» **WORK REQUIRED**
Would you please copy each line of the listing that mentions "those"?

TASK INPUT Block Start

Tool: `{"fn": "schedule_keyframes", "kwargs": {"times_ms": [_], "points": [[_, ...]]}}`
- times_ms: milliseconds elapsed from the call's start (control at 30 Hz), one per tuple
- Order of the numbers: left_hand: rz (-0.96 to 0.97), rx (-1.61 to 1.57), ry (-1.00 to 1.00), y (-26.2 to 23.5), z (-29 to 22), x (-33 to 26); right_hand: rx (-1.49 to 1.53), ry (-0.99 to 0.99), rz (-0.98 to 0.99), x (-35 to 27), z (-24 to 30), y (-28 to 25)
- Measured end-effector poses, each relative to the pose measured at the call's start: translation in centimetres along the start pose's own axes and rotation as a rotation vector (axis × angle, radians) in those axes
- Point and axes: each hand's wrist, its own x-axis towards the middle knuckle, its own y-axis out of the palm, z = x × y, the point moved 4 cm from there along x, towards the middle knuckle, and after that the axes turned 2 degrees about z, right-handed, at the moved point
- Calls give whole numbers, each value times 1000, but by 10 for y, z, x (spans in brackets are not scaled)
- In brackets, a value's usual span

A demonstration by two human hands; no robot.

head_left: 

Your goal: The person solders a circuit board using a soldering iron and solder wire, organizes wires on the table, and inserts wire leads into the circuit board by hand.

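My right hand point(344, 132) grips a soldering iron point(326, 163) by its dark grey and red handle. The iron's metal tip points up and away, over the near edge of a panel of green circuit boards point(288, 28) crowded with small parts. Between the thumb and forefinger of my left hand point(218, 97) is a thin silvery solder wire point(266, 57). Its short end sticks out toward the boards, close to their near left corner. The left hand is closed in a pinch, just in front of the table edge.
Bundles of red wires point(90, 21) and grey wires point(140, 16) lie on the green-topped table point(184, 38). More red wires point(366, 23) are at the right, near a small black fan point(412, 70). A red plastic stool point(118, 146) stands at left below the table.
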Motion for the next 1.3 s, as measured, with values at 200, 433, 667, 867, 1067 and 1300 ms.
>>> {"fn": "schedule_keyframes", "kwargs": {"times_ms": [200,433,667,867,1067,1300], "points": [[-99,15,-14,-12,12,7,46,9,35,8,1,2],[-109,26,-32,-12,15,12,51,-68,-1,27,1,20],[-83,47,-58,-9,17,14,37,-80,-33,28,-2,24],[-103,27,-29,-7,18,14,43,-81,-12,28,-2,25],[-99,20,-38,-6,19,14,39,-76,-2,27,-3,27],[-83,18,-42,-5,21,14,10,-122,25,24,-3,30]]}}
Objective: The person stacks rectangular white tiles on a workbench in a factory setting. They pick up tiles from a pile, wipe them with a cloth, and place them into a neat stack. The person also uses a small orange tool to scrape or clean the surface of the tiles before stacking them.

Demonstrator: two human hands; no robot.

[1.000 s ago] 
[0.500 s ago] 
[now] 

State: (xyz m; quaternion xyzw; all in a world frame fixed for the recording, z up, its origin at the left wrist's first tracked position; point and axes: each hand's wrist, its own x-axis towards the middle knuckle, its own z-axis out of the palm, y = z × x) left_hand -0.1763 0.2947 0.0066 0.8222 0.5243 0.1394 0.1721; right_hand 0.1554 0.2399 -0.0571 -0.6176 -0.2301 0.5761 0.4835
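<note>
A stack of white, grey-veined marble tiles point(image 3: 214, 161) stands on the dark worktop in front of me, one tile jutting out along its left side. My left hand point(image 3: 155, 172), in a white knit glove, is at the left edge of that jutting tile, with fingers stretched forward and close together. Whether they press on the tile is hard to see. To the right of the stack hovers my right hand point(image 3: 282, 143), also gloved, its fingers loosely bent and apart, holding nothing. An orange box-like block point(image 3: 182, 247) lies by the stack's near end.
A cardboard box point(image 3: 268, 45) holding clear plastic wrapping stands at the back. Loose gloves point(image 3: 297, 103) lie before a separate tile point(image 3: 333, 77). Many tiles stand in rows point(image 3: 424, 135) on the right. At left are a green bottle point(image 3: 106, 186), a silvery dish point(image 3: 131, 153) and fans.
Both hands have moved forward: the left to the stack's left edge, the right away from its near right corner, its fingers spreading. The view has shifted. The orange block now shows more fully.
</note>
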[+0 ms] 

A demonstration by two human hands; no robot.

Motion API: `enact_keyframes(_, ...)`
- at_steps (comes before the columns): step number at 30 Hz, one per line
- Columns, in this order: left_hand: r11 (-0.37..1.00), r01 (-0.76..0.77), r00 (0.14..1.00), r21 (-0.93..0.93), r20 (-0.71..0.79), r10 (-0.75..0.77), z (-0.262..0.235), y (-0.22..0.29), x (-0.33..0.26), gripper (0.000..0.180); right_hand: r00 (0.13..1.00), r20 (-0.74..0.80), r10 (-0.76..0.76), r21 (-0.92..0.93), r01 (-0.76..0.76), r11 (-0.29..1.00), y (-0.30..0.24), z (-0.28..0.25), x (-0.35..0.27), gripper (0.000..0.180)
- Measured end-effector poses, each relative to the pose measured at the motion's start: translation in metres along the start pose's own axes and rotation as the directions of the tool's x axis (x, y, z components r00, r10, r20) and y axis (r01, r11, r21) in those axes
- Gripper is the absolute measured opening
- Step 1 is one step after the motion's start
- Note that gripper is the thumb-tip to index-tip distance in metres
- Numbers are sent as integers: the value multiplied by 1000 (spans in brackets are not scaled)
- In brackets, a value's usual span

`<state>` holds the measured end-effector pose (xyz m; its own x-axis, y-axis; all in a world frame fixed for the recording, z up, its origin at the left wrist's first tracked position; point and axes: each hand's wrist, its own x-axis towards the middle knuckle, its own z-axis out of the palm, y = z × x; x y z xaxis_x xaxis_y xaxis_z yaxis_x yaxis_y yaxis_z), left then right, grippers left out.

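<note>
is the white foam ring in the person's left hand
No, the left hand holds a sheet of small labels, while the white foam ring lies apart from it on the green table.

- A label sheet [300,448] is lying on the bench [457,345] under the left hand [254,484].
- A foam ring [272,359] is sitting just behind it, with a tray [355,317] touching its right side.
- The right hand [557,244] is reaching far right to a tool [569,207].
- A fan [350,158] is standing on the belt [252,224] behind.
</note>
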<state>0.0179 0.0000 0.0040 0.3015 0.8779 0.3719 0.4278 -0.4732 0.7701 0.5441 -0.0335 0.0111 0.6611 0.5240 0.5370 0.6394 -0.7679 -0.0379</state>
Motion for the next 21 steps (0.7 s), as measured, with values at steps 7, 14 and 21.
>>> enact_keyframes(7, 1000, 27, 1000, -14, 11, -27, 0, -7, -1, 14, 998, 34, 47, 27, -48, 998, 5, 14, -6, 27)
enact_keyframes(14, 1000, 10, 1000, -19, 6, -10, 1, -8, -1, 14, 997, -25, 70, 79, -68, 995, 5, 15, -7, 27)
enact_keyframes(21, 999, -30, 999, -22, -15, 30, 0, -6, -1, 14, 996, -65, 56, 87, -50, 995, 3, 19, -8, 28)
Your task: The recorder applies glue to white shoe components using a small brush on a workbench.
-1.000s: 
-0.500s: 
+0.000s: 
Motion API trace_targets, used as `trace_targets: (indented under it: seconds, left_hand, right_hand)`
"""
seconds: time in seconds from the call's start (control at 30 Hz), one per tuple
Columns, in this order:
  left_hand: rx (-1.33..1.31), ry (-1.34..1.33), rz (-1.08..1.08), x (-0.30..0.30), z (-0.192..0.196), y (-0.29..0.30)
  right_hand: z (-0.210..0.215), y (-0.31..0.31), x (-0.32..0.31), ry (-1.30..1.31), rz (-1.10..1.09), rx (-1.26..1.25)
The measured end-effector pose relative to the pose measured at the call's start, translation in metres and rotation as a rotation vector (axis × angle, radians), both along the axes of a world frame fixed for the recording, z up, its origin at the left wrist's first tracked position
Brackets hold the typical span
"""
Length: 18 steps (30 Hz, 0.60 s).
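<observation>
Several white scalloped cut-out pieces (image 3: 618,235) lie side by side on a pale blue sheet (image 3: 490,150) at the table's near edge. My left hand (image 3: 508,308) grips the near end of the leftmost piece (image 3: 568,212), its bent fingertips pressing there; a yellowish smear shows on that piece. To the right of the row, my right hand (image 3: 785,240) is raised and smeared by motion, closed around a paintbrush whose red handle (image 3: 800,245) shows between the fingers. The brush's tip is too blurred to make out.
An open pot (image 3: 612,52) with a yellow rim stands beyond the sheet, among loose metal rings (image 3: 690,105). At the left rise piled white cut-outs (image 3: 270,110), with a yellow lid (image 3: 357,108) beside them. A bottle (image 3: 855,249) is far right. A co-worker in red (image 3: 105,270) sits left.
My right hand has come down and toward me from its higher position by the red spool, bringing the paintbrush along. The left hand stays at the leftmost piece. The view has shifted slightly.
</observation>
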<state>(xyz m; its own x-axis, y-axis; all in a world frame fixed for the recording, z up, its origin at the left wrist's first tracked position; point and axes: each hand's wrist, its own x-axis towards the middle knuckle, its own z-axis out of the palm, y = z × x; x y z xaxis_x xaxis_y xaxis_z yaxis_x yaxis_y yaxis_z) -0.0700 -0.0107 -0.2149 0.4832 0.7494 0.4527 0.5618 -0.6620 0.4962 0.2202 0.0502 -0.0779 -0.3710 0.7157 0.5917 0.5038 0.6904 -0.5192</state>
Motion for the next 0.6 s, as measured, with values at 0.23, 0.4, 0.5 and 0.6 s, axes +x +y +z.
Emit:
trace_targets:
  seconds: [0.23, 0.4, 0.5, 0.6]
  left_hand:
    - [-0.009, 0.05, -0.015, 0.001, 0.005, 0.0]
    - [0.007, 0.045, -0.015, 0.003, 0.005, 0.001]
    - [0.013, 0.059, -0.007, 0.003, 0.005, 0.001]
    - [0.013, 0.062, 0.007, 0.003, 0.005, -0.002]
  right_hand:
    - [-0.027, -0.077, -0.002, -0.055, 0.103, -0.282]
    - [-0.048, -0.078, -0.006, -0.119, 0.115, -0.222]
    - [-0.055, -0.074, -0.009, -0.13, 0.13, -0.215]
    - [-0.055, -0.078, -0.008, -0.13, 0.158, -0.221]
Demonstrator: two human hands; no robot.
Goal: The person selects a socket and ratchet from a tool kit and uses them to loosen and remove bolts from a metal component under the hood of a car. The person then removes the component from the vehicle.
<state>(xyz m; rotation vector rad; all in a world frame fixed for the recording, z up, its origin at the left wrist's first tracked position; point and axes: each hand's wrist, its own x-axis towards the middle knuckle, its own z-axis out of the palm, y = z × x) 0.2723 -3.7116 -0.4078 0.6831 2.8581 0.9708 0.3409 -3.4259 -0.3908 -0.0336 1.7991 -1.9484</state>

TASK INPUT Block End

» **TASK SOLUTION**
- Measured end-effector poses, each relative to the pose measured at the call's start: translation in centimetres along the start pose's own axes and rotation as a rotation vector (axis × angle, radians) in those axes
- Measured end-effector poses, each relative to the pose measured at the motion's start: translation in metres along the start pose's own axes and rotation as the directions of the tool's x axis (x, y, z components r00, r10, r20) and y axis (r01, r11, r21) in those axes

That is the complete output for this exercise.